SIBU, Sept 5 — Assistant Minister of Local Government and Housing Dr Annuar Rapaee has called upon certain quarters to first understand the definition of herd immunity and the evolution of Covid-19, especially regarding mutations that have triggered the emergence of new variants, before making any statement meant to discredit the state government.
The coordinator of Sibu Divisional Disaster Management Committee (SDDMC) likens such allegation as ‘making a non-scientific conclusion’.
“The concept of herd immunity should not be simply judged by the theoretical figure of 70 per cent and above (in coverage).
“The key point of herd immunity is that those who have been vaccinated, or have already had infection, cannot contract and spread the disease.
“Based on the world data that we have obtained after the vaccination programme, the Covid-19 vaccines are extremely effective in preventing symptomatic disease, but less from getting rid of the disease’s transmission, which is what herd immunity is meant for.
“For that reason also, the government needs to vaccinate more people now by including teenagers,” he told The Borneo Post here via phone yesterday.
It is reported that as at August 31 this year, 1,821,499 (88.2 per cent) out of the two million people in Sarawak eligible for the Covid-19 vaccine, had completed their two doses.
According to Dr Annuar, 95 per cent of eligible vaccine recipients in Sibu Division have received both doses.
He added that for the period between August 29 and September 4, the number of new Covid-19 cases in Sarawak stood at 17,428 cases, of which 99.77 per cent were under categories 1 and 2.
He said in the same period, the percentage of cases under categories 1 and 2 in Sibu Division was at 99.78 per cent, while for categories 3, 4 and 5, which required hospitalisation, the rate was 0.22 per cent.
“This shows the success of state’s vaccination programme, where the number of severe cases has been reduced. In fact, the high rate of vaccination in Sarawak is actually a good achievement compared with other states, or even at national level.
“Also, the national figure is better than that of United States and most countries, although of slower momentum initially.
“This achievement not only reflects the number of those vaccinated but also those infected, where the severity of health implications has been greatly reduced.
“While the state has shown increase in the number of positive cases lately, this increase in number of cases in Sarawak should not overshadow the fact that that vaccination is helpful in decreasing the severity of the disease and the need for hospitalisation,” stressed Dr Annuar.
Additionally, he observed that the global thinking had shifted from the threshold of achieving herd immunity of 70 or 80 per cent, which began to look unlikely because of factors such as vaccine hesitancy, the emergence of new variants and the children yet to be vaccinated.
However, he pointed out that Sarawak would be the first state in Malaysia to vaccinate 16-17-year-olds — beginning next week.
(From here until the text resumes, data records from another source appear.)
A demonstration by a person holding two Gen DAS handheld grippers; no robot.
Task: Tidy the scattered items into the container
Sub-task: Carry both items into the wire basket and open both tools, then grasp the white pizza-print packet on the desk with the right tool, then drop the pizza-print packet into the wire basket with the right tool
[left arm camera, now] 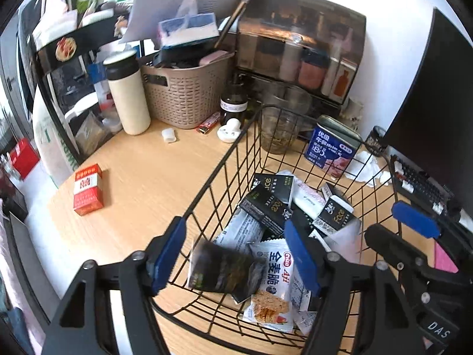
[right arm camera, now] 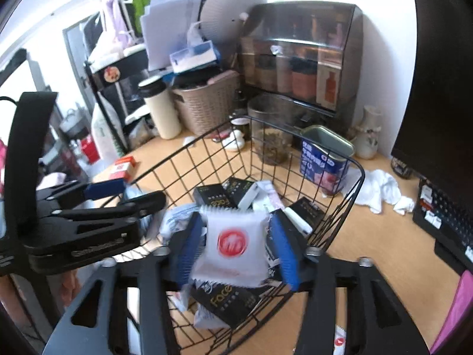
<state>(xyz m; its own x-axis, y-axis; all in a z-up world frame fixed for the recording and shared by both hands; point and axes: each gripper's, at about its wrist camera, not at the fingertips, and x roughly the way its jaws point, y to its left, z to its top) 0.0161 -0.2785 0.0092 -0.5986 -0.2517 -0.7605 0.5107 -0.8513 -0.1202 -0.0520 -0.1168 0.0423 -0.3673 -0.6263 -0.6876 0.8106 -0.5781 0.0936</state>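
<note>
Standing on wooden counter [left arm camera: 142, 177], wire basket [left arm camera: 224, 153] holds scattered packets. Left claw [left arm camera: 236, 254] apart above it, dark packet [left arm camera: 221, 269] loose between. Right claw [right arm camera: 236, 248] apart around white sachet [right arm camera: 233, 245]. Red box [left arm camera: 88, 189] left of basket.

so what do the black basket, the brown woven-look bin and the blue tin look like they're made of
Black basket: thin metal wire, matte black coating; open grid you can see through.
Brown bin: most likely moulded plastic, matte; its weave pattern looks too regular for real wicker.
Blue tin: metal can, printed label; bare grey rim on top.
</note>
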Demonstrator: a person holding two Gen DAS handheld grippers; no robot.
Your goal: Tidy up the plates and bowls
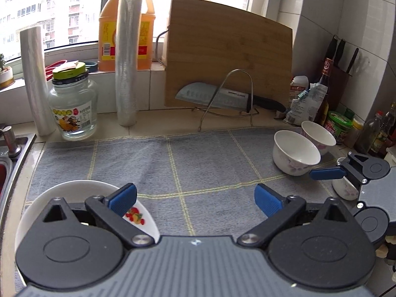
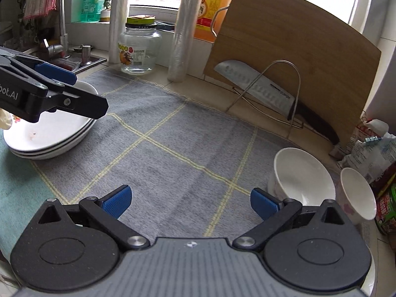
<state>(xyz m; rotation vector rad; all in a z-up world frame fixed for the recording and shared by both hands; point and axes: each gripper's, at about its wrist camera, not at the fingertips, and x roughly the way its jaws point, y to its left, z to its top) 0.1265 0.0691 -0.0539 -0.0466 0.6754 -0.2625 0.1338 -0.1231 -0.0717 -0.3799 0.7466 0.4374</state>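
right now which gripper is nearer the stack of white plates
Left. The left gripper hangs right over the stack of white plates; the right gripper sits across the mat, beside the bowls.

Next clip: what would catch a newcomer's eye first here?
Probably the wooden cutting board propped at the back, with a big knife on the wire rack before it. Then the stacked white plates on the grey mat's left, under the open left gripper, and white bowls on its right, near the open right gripper.
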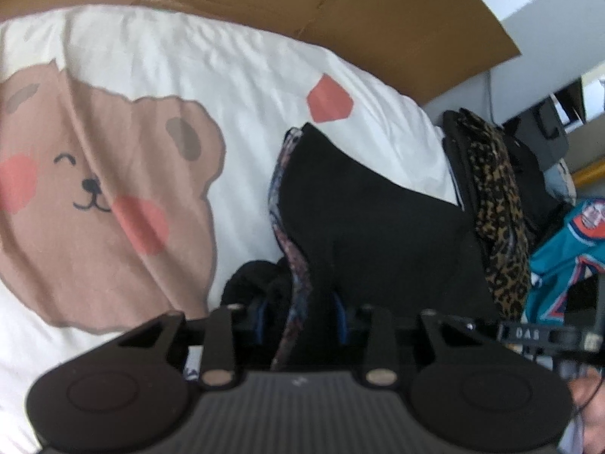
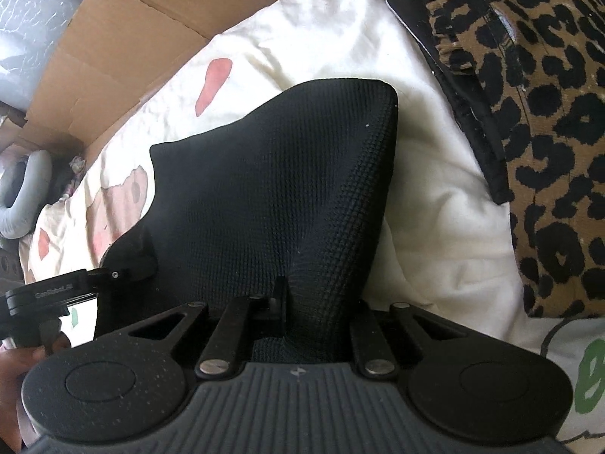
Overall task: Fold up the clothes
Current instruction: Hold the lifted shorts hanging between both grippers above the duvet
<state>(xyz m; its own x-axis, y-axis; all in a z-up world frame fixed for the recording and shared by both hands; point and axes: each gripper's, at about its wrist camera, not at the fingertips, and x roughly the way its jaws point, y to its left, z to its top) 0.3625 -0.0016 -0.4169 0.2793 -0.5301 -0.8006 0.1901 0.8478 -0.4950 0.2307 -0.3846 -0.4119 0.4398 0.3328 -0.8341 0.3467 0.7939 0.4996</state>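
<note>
- The left gripper (image 1: 302,310) points steeply down at the bed, its jaws clamped on a bunched edge of the black knit garment (image 1: 363,223), which shows a patterned inner layer along its left side.
- The right gripper (image 2: 302,302) is nearly fully closed, pinching the same black knit garment (image 2: 287,189), whose waffle weave rises from the fingers toward 12 o'clock.
- In the right wrist view the left gripper (image 2: 56,295) sits at 9 o'clock, with a hand (image 2: 15,374) below it.
- The garment is held up off the white bear-print duvet (image 1: 234,60), peaking between the two grippers.
- The bear's face (image 1: 94,189) lies at 9 o'clock of the garment in the left wrist view.
- A leopard-print garment (image 2: 548,132) lies on the duvet at 2 o'clock of the black one, just beside it.
- A teal jersey (image 1: 567,257) sits at 3 o'clock in the left wrist view, beyond the leopard print.
- Flattened brown cardboard (image 1: 378,11) stands behind the bed at 12 o'clock.
</note>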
To further support his argument, Dr Annuar quoted Stefan Flasche, a vaccine epidemiologist at the London School of Hygiene and Tropical Medicine, who had said: “Given what is known about Covid-19 so far, reaching herd immunity through vaccines alone is going to be rather unlikely. It’s time for more realistic expectations. The vaccine is an absolutely astonishing development, but it’s unlikely to completely halt the spread, so we need to think of how we can live with the virus.
“This isn’t as grim as it might sound. Even without herd immunity, the ability to vaccinate vulnerable people seems to be reducing hospitalisation and deaths from Covid-19. The disease might not disappear any time soon, but its prominence is likely to wane.”
He also quoted Shweta Bansal, a mathematical biologist at Georgetown University in Washington DC, who stated: “Herd immunity is only relevant if we have a transmission-blocking vaccine. If we don’t, then the only way to get herd immunity in the population is to give everyone the vaccine.”
Adding on, Dr Annuar, who is Nangka assemblyman, reckoned that vaccines might change human behaviours, where they perceived that they would be protected 100 per cent from the virus after completing vaccination.
“Prior to availability of vaccine, people were more careful and would take all the necessary precautions to avoid contracting the disease.”
Elaborating, he quoted Dvir Aran, a biomedical data scientist at the Technion-Israel Institute of Technology in Haifa, who said: “The problem is that, as more people are vaccinated, they will increase their interactions, and that changes the herd-immunity equation, which relies in part on how many people are being exposed to the virus.”
In relation to all the presented global data, Dr Annuar said those making allegation about the Sarawak government having failed in its effort to achieve herd immunity, were ‘showing their ignorance’.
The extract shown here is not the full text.